After World War II, City Island remained a GOP stronghold for decades, delivering majorities to Dwight Eisenhower, Richard Nixon, Ronald Reagan, and George Bush. The wartime economy of ship building steadily declined; when the final boatyard closed in 1982, gated condominiums, fittingly named The Boatyard, were swiftly built atop the remnants, embodying the Island’s economic transition. On the municipal level, the Republican Party prevailed as well. Sixty years ago, liberal Republican John Lindsay narrowly won City Island, while William F. Buckley, the architect of modern conservatism, finished a close second. Four years later, after Lindsay’s liberalism was rejected by the GOP faithful, much of the blue collar Bronx, in closer proximity to racial encroachment, backed conservative Democrat Mario Procaccino, the candidate whose rhetoric, inflammatory and apocalyptic, matched their own emotion. City Islanders, sequestered from the anxiety of the mainland, delivered a plurality of their votes to the patrician John Marchi, the soft spoken Republican nominee from Staten Island. These party trend lines held through the late 80s, with notable and instructive exceptions for Italian-American Democrats, such as Mario Biaggi and Mario Cuomo. “I loved Mario Cuomo and wanted him on the Supreme Court,” said a late Gen-X Democrat and Muscle Sucker (the colloquial name given to those who move to City Island; Clam Diggers are born on the Island).

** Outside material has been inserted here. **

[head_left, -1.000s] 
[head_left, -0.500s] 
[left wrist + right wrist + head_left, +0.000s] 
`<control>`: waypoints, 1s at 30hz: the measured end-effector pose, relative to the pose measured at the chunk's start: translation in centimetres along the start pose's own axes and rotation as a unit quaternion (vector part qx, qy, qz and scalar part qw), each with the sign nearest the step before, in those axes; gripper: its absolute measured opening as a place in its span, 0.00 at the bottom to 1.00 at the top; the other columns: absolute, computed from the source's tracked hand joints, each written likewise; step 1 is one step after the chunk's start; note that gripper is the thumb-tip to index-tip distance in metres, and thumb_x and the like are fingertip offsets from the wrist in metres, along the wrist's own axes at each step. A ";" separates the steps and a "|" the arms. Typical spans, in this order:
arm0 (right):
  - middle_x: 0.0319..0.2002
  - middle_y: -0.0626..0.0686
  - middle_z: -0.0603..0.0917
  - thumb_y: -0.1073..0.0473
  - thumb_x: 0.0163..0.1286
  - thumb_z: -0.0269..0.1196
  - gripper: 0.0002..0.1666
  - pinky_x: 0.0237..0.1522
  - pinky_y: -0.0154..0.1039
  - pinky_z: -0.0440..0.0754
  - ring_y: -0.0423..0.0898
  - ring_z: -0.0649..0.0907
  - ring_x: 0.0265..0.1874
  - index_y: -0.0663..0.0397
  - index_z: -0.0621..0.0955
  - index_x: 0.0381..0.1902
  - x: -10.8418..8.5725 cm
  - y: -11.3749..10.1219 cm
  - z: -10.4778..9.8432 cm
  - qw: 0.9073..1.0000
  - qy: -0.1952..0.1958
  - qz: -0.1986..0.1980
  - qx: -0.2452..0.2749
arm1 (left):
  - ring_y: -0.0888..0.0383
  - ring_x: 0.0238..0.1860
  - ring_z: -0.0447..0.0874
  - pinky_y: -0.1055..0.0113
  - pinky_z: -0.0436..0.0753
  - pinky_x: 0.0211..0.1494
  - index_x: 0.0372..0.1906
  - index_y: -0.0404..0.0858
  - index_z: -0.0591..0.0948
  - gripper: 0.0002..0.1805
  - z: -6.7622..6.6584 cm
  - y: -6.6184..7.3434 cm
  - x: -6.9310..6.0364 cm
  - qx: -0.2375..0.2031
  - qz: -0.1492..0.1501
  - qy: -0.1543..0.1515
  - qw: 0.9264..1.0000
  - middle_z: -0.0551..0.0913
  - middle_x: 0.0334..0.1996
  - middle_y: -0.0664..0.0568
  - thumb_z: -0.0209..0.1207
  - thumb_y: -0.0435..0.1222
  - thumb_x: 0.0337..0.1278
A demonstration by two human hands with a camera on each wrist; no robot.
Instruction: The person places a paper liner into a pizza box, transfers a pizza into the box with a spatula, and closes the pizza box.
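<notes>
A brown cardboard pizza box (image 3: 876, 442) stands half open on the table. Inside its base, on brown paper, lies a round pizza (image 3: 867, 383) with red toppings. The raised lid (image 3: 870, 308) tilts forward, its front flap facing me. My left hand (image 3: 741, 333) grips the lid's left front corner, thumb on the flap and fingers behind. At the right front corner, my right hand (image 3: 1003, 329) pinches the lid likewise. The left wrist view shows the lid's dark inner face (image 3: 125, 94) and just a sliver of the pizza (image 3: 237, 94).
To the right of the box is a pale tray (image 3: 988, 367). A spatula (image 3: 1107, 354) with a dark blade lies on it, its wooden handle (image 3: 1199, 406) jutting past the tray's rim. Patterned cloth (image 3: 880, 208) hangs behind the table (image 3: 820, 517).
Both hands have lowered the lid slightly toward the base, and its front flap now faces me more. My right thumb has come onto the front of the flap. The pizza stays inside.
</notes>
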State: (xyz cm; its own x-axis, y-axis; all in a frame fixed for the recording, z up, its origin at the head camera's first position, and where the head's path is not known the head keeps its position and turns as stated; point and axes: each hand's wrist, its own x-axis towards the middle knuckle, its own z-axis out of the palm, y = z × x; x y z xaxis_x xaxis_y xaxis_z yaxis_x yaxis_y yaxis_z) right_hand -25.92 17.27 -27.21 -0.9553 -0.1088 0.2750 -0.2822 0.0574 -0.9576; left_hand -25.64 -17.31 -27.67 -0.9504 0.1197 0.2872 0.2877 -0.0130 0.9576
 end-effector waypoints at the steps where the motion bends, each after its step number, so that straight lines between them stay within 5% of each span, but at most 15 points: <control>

“I wish his son was more like him. Mario was a very compassionate human being.”
As City Island became more of a “bedroom community” and the Democratic Party embraced neoliberalism, the national trends shifted. Since 1992, every Democratic candidate for President has won City Island, a remarkable reversal after generations of consistent Republican support dating back to the Great Depression. Over the last decade, as the Hispanic and Asian working-class of the five boroughs have shifted dramatically to the right, City Island remained one of a handful of neighborhoods to move to the left, mirroring upper middle-class and suburban shifts across the country.
Nonetheless, City Island maintained its red hue on the municipal level, delivering substantial mandates to Rudy Giuliani and Michael Bloomberg in six consecutive elections. Even when Bill de Blasio consecutively won 73% and 66% of the citywide vote, the Park Slope Democrat failed to win a plurality on City Island. No Democratic candidate for Mayor has won City Island since Ed Koch in 1985. To this day, when politics is mentioned, many yearn for Giuliani and Bloomberg. Even as the national environment has become more polarized, City Islanders have continued to split their tickets in local, state, and federal elections; when Joe Biden beat Donald Trump by fifteen percent, Alexandria Ocasio-Cortez lost to Island-native John Cummings down the ballot. In this seaside village of no more than forty-five hundred residents, the quality and longevity of one’s relationships can transcend political ideology.
“City Island is the New Hampshire of the Bronx,” Doyle tells me, “people here like to get a feel for the candidates.” Four years ago, several mayoral candidates visited City Island, including second-place finisher Kathryn Garcia, who ultimately won seventy-five percent of the Island’s voters (the technocratic Garcia is closer to the Island’s ideological median than anyone in the current field). Those closely involved in City Island politics, both Democrat and Republican, cannot recall an instance when Andrew Cuomo has ever visited their nautical colony. In fact, the only major candidate for mayor to visit City Island this cycle has been Zohran Mamdani.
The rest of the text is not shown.